**Try it**.
In the listing below, find the line containing "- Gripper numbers" and the line containing "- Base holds". Repeat exactly those two lines and every line between them, nothing more.

**Raw data**.
★ ★ ★ ★ ★
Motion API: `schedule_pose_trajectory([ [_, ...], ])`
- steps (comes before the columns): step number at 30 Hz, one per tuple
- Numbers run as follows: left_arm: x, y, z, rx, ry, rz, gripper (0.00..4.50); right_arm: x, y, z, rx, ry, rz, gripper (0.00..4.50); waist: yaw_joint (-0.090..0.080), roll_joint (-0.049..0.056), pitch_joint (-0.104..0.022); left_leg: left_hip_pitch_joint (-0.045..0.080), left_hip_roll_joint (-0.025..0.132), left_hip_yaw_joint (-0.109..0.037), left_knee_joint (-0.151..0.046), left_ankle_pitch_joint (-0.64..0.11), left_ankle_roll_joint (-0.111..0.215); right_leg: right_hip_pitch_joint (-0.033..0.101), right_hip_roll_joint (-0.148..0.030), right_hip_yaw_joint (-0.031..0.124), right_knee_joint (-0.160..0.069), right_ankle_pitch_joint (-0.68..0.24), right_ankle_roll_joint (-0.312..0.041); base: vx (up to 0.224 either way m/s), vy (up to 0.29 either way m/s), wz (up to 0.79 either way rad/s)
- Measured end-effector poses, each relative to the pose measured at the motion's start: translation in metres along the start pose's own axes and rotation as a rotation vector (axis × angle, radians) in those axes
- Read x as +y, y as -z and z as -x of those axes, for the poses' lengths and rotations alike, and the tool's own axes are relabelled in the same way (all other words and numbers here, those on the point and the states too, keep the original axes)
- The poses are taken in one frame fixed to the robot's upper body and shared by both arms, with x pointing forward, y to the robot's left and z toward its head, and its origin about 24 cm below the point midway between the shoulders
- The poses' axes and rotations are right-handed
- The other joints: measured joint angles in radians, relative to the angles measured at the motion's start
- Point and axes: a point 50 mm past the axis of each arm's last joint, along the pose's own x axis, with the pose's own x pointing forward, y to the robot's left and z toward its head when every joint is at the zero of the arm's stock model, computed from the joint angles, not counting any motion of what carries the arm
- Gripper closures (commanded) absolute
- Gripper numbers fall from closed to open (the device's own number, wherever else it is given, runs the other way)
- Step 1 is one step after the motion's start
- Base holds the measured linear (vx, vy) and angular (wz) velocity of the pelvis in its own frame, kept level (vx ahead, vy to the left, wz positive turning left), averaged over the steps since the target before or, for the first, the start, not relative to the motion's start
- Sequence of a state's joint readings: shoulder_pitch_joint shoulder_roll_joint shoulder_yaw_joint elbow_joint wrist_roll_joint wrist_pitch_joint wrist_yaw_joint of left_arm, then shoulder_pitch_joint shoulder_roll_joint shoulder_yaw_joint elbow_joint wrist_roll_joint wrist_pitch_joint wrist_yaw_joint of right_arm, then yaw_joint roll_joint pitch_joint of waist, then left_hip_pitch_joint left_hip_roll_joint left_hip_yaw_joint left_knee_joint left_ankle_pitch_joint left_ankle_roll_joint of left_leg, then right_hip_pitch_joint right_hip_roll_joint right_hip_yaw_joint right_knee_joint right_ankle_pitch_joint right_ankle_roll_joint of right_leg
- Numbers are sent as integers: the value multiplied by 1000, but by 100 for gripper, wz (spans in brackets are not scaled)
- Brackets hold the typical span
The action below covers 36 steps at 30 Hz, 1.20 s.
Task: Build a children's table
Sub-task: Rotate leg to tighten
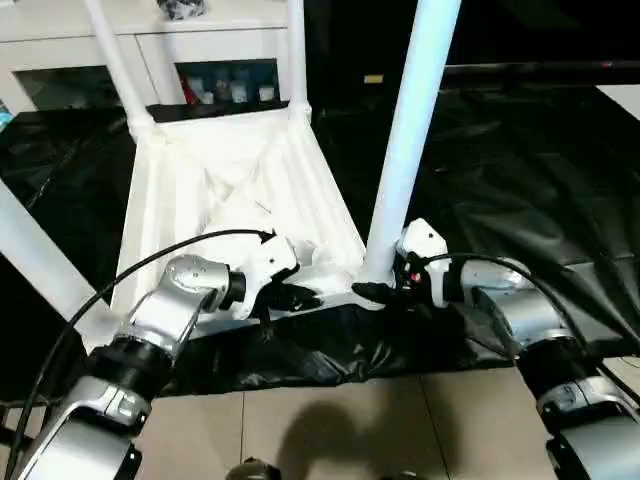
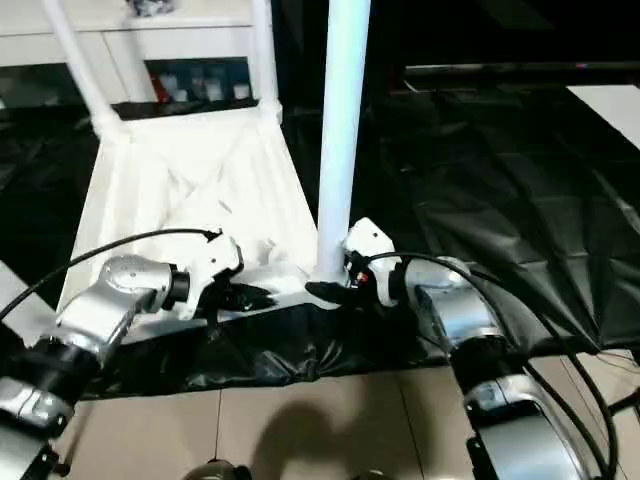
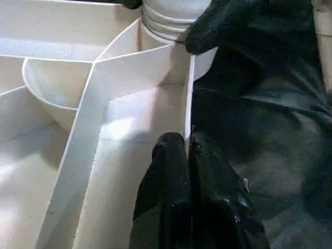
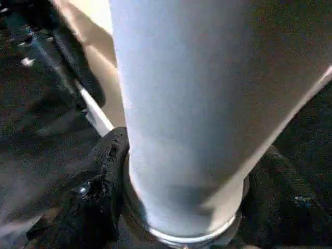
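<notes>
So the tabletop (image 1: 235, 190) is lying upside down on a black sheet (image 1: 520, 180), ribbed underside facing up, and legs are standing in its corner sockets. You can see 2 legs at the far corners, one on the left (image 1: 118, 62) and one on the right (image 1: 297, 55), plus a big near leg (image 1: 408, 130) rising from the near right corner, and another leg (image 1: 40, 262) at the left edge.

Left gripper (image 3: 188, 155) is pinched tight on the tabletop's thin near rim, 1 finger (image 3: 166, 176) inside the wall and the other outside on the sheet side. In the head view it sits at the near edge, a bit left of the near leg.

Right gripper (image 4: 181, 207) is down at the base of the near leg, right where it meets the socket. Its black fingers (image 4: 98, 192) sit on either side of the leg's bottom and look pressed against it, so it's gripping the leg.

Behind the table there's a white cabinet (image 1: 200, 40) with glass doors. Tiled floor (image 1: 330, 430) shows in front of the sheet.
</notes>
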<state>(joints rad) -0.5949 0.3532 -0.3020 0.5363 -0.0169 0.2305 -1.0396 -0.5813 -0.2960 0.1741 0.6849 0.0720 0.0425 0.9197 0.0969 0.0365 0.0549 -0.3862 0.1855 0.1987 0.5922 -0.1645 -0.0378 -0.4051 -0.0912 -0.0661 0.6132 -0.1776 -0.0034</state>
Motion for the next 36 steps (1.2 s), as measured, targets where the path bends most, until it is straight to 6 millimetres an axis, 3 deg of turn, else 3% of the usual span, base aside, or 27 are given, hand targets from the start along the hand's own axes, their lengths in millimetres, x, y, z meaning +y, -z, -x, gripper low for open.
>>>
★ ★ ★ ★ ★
**Solved problem**.
- Gripper numbers fall from closed to open (the device's own number, wherever else it is given, runs the other way)
- Step 1 is one step after the motion's start
- Base holds the measured linear (vx, vy) and angular (wz) velocity of the pelvis in its own frame, kept level (vx ahead, vy to the left, wz positive turning left), averaged over the steps since the target before or, for the first, the start, not relative to the motion's start

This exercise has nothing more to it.